Why the Research Matters

But at least Albert Einstein gives the concept some credence.

According to his more-than-a-century-old theory of general relativity, a wormhole could exist, at least mathematically.

An astronaut walks into a wormhole.
Keeping a wormhole open would require a kind of energy that we have no idea how to create. Dimonika/Shutterstock

Everyone at least agrees that if wormholes were real, they wouldn't help faraway aliens get their Amazon packages any faster.

Spacecraft, much less people, wouldn't be able to squeeze through the wormhole's mouth. Opening the mouth of a wormhole, at least in theory, requires an impossible amount of energy. And if it could be opened, those jaws would clamp down again almost instantly, according to a 1935 amendment to Einstein's ideas called the Einstein-Rosen theory.

In that regard, the wormhole researchers are inclined to agree.

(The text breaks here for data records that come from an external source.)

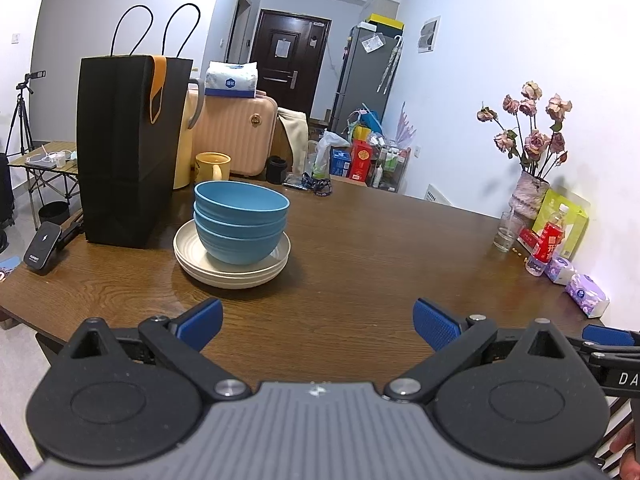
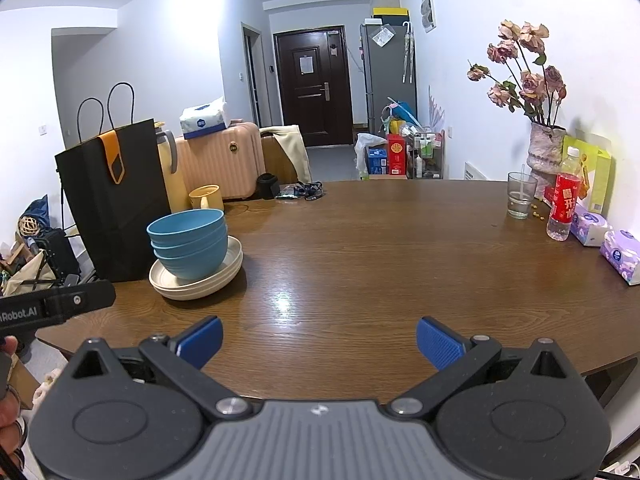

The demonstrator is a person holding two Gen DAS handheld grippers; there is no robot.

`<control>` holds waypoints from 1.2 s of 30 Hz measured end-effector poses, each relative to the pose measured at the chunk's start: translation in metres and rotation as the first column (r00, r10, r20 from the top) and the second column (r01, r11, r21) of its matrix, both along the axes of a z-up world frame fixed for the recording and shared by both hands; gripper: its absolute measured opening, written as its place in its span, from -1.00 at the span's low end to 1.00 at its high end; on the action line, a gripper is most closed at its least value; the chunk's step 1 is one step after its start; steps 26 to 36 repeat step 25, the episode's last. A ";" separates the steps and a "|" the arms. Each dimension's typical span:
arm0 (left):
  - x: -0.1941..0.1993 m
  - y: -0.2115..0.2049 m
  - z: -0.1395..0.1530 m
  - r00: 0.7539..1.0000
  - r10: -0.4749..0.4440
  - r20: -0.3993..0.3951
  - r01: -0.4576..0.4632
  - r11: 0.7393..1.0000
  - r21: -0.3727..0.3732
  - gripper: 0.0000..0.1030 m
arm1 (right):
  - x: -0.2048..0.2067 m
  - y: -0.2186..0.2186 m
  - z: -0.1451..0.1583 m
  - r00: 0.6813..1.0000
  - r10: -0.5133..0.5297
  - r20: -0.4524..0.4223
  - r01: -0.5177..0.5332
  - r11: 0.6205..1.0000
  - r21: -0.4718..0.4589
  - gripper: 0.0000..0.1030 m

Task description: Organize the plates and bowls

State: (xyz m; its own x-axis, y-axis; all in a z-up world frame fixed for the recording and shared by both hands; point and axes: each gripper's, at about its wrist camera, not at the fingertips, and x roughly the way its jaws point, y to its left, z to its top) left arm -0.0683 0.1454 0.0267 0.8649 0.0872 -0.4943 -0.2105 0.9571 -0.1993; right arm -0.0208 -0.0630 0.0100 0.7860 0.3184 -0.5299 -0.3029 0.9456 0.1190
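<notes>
— Brown table, what's on it?
— Blue bowls, mouths up, nested on cream plates beside the black bag.
— Your grippers?
— My left gripper and right gripper both gape, empty.

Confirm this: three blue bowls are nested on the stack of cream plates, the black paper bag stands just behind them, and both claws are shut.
Wrong on the claws. The left claw and right claw are both open and empty, as each wrist view shows. The rest holds: the three blue bowls sit nested on the cream plates, with the black paper bag just behind them.
</notes>
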 end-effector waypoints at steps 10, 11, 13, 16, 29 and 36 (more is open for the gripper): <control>0.003 -0.002 -0.001 1.000 0.000 -0.007 0.000 1.000 0.005 1.00 | 0.000 -0.001 -0.001 1.000 0.000 -0.002 0.000 1.000 0.001 1.00; 0.003 -0.002 -0.001 1.000 0.000 -0.008 0.000 1.000 0.006 1.00 | 0.000 -0.002 -0.001 1.000 -0.001 -0.003 0.001 1.000 0.001 1.00; 0.004 -0.001 -0.002 1.000 -0.001 -0.009 0.001 1.000 0.005 1.00 | 0.000 -0.002 -0.001 1.000 -0.001 -0.004 0.001 1.000 0.002 1.00; 0.004 -0.002 -0.002 1.000 -0.001 -0.009 0.001 1.000 0.005 1.00 | 0.001 -0.003 -0.002 1.000 -0.001 -0.005 0.001 1.000 0.002 1.00; 0.006 -0.002 -0.003 1.000 -0.002 -0.011 0.002 1.000 0.004 1.00 | 0.009 -0.005 -0.007 1.000 0.002 -0.019 -0.001 1.000 0.005 1.00; 0.006 -0.002 -0.003 1.000 -0.002 -0.011 0.002 1.000 0.004 1.00 | 0.009 -0.005 -0.007 1.000 0.002 -0.019 -0.001 1.000 0.005 1.00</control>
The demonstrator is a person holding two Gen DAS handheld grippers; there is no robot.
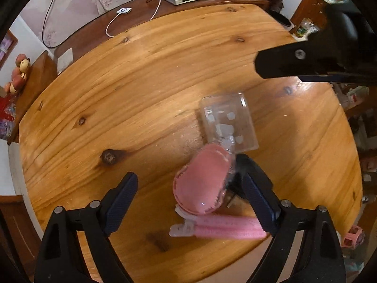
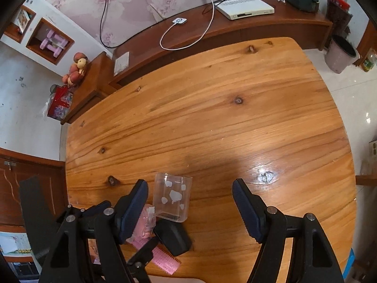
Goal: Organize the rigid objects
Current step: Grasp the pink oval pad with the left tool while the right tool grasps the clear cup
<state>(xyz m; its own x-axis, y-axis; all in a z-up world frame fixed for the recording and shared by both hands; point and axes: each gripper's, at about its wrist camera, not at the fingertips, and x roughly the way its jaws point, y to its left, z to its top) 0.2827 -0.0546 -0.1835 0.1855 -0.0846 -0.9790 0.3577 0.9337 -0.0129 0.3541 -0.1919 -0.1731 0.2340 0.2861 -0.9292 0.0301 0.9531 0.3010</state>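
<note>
Left wrist view: left gripper (image 1: pixel 193 200) fingers spread apart, grasping nothing, with the pink brush (image 1: pixel 200 184) lying on the wooden table (image 1: pixel 141 82) between them, nearer the right finger. Its pink comb-like handle (image 1: pixel 226 230) touches that finger; a clear plastic box (image 1: pixel 227 123) lies just beyond. Right gripper (image 2: pixel 188 210) also spread, box (image 2: pixel 173 199) between its fingers.

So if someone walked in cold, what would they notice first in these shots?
Probably the pink brush, lying near the front edge of the wooden table, between the open fingers of the left gripper. A clear plastic box with white patches lies just beyond it, while the right gripper hangs open above the table.
</note>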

"Even if a wormhole is traversable, people and spaceships most likely aren't going to be passing through," Stojkovic notes. "Realistically, you would need a source of negative energy to keep the wormhole open, and we don't know how to do that. To create a huge wormhole that's stable, you need some magic."

Then again, who's to say more advanced civilizations in the universe haven't already managed to pry open a wormhole — and turned Sag A* into one of the busiest superhighways in the cosmos?

At the very least, the researchers have conjured a little magic of their own. They cast a ray of hope on a place that famously eats rays for breakfast.